Troppe volte si abusa di termini che potrebbero sembrare pleonastici, fino a quasi considerarli melensi. È il rischio che corre chi scrive, è la sensazione soprattutto di chi legge. Eppure alzi la mano chi non definirebbe ciò che ha fatto Lorenzo Musetti, col termine impresa. Battere il numero uno al mondo non è cosa da tutti i giorni: c’è riuscito Sinner a Miami, c’è riuscito Musetti a Monte Carlo. Cambiano gli addendi, ma il risultato no. Italians do it better.
E nulla ha potuto un Novak Djokovic, che magari non sarà al 100% della propria condizione, ma che ha dato comunque la paga a molti, mostri sacri compresi, anche così. Una partita strana, fatta di 15 break, errori, colpi vincenti, palle sulla linea e pioggia; quella pioggia che ha rallentato tutto, diluendo nel tempo ciò che poteva essere e ciò che è stato.

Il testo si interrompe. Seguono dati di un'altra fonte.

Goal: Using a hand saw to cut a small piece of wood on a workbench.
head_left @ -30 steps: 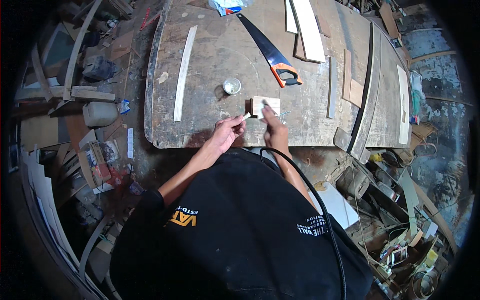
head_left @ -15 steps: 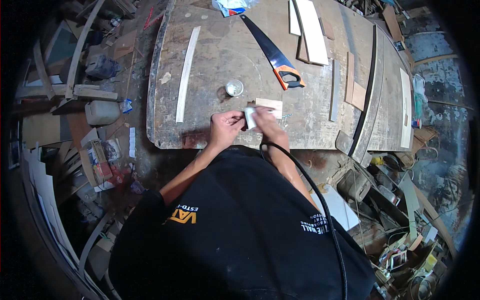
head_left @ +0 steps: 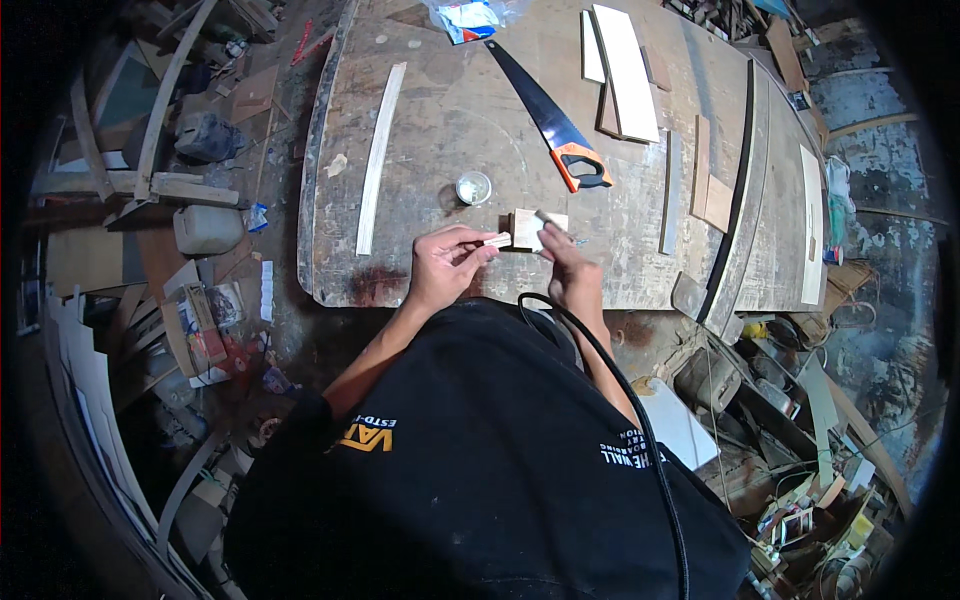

È stata paura, rassegnazione, speranza e gioia finale. È stata soprattutto la forza di un giocatore stupendo da vedere, appartenente a quella categoria di giocatori che corrono sempre sul filo sottile della bellezza di un tennis che rende omaggio a se stesso, nella purezza del gesto. Domani sarà un confronto di stili con l’amico Jannik, in un quarto di finale che regalerà all’Italia un semifinalista a Monte Carlo e a noi un’altra meravigliosa giornata di tennis.